Retour

a publié une critique de No logo par Naomi Klein

Naomi Klein: No logo (French language, 2001, Actes Sud)

Aujourd’hui, le village est "planétaire", l’adolescent "mondial" et la société de consommation dominée par les …

No Logo

Lire No Logo juste après avoir fini Au Bonheur des Dames de Zola, était une coïncidence amusante mais pas dénuée de sens. Ce que Naomi Klein expose dans son essai reste terriblement pertinent un quart de siècle plus tard. Les méthodes et les objectifs des multinationales sont les mêmes, les outils ont changé, certaines marques en ont remplacé d'autres, mais au mieux les constats sont les mêmes. Les sweatshops existent toujours, une des formes les plus violentes actuellement étant celle imposée aux Ouighours. Les marques cherchent toujours à occuper les espaces qui leur échappent : à l'époque les universités, maintenant nos toilettes et bientôt notre sommeil. Naomi Klein décrivaient comment certaines personnes étaient des marques à part entière — nous pouvons désormais leur ajouter les influenceur.euse.s — et comment les travailleur.euse.s indépendant.e.s allaient devoir à leur tour se constituer en marques pour se vendre sur le marché du travail.

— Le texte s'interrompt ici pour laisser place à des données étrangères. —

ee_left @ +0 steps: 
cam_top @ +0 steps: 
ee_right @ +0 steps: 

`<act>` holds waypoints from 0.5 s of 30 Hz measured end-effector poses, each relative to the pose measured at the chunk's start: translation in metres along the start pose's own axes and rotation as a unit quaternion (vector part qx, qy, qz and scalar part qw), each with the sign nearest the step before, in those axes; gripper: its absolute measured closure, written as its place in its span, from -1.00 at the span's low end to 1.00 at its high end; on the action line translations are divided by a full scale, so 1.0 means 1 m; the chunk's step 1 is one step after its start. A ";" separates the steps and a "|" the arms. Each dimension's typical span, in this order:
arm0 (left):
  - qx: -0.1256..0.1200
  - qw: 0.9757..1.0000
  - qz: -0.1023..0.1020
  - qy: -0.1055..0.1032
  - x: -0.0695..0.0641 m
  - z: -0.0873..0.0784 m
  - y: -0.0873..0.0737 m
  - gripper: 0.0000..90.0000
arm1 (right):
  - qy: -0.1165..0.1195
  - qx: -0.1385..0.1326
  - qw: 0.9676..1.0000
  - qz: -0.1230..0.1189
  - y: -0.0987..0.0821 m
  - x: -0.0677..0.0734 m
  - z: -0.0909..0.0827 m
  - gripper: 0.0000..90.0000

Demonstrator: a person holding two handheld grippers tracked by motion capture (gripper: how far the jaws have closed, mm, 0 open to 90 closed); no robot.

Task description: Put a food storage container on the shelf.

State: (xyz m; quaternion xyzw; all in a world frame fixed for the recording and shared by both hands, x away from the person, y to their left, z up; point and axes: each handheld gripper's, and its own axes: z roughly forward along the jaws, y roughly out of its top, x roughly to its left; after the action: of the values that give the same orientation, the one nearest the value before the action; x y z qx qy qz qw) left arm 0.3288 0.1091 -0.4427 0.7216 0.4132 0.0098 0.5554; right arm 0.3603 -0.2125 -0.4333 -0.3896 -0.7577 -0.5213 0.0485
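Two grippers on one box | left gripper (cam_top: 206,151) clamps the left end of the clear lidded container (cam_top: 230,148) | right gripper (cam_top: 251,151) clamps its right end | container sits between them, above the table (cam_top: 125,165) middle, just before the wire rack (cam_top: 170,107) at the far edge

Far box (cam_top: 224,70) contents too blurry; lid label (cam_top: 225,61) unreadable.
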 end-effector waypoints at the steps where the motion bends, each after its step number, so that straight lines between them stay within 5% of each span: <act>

Elle anticipe même l'ubérisation en expliquant comment les multinationales ont cessé de fabriquer des produits (en sous-traitant à l'autre bout du monde) pour se concentrer sur la fabrication d'une marque, d'une image en somme, en se débarrassant des usines. Ce faisant elles se débarrassaient aussi de la part ouvrière de leurs employé.e.s, mais l'idéal à atteindre serait une société sans aucun.e employé.e pour n'avoir de comptes à rendre qu'aux actionnaires. Nous y sommes. Ce qui a le plus changé depuis la parution de ce livre finalement, ce sont les groupes et les méthodes de lutte qui s'érigeaient à l'époque contre ces multinationales et l'omniprésence de la pub (les altermondialistes pour aller vite) qui ont rarement eu la même longévité que les marques citées par l'autrice, à l'image du mouvement Reclaim The Streets, dont elle parle longuement. Ils ont plutôt infusé d'autres mouvements ou, discrètement, des imaginaires (RTS comme influence chez Alain Damasio). L'ensemble est écrit dans un style proche du long reportage, qui s'appuie donc sur de nombreux exemples et donne un essai assez lisible parce que pas trop abstrait. Il y a en plus un petit plaisir rétro à revoir se dessiner une époque qu'on a traversé et peut-être plus lointaine qu'on ne voudrait l'admettre.